◆ ASSIGNED TASK ◆
All that is required is the number of lines in this listing that hold "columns".

◆ DATASET EXCERPT ◆
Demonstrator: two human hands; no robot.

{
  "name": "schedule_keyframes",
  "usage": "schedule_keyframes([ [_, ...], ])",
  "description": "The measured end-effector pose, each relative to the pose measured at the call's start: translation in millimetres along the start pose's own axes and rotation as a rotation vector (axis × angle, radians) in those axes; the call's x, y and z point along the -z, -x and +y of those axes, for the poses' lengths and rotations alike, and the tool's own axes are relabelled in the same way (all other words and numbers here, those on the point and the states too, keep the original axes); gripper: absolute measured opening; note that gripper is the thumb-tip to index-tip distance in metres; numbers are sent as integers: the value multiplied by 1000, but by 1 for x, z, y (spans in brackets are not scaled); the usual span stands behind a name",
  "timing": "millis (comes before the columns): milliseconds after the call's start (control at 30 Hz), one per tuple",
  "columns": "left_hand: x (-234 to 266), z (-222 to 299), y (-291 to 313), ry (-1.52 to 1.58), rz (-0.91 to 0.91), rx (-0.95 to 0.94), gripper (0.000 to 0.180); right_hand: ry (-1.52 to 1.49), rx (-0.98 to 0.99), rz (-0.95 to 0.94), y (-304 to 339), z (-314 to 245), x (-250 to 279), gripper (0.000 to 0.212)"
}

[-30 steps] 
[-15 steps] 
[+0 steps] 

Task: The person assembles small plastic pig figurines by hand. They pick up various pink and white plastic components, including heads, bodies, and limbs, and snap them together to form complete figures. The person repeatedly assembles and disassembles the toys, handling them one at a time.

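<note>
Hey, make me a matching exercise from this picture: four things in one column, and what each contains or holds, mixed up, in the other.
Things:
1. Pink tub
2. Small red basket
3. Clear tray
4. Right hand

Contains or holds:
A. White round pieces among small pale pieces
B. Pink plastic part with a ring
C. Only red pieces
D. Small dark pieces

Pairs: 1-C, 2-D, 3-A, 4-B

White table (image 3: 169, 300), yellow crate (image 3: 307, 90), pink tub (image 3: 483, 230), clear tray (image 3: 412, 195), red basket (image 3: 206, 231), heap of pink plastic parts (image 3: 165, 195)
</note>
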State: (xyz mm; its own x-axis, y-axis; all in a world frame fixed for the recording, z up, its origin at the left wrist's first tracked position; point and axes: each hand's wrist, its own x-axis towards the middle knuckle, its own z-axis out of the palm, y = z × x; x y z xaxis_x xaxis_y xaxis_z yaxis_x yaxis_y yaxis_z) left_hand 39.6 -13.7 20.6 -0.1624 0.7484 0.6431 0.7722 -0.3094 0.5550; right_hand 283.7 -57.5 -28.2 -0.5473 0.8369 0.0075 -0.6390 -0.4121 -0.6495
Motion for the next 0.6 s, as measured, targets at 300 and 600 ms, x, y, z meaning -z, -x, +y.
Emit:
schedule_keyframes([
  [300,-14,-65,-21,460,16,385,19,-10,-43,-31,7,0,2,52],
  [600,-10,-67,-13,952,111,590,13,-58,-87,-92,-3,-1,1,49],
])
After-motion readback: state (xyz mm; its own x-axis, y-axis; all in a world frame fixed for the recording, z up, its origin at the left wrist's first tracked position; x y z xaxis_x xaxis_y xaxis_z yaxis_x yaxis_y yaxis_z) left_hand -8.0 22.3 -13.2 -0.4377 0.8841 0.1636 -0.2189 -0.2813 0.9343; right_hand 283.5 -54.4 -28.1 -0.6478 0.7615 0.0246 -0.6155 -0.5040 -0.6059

◆ ANSWER SECTION ◆
2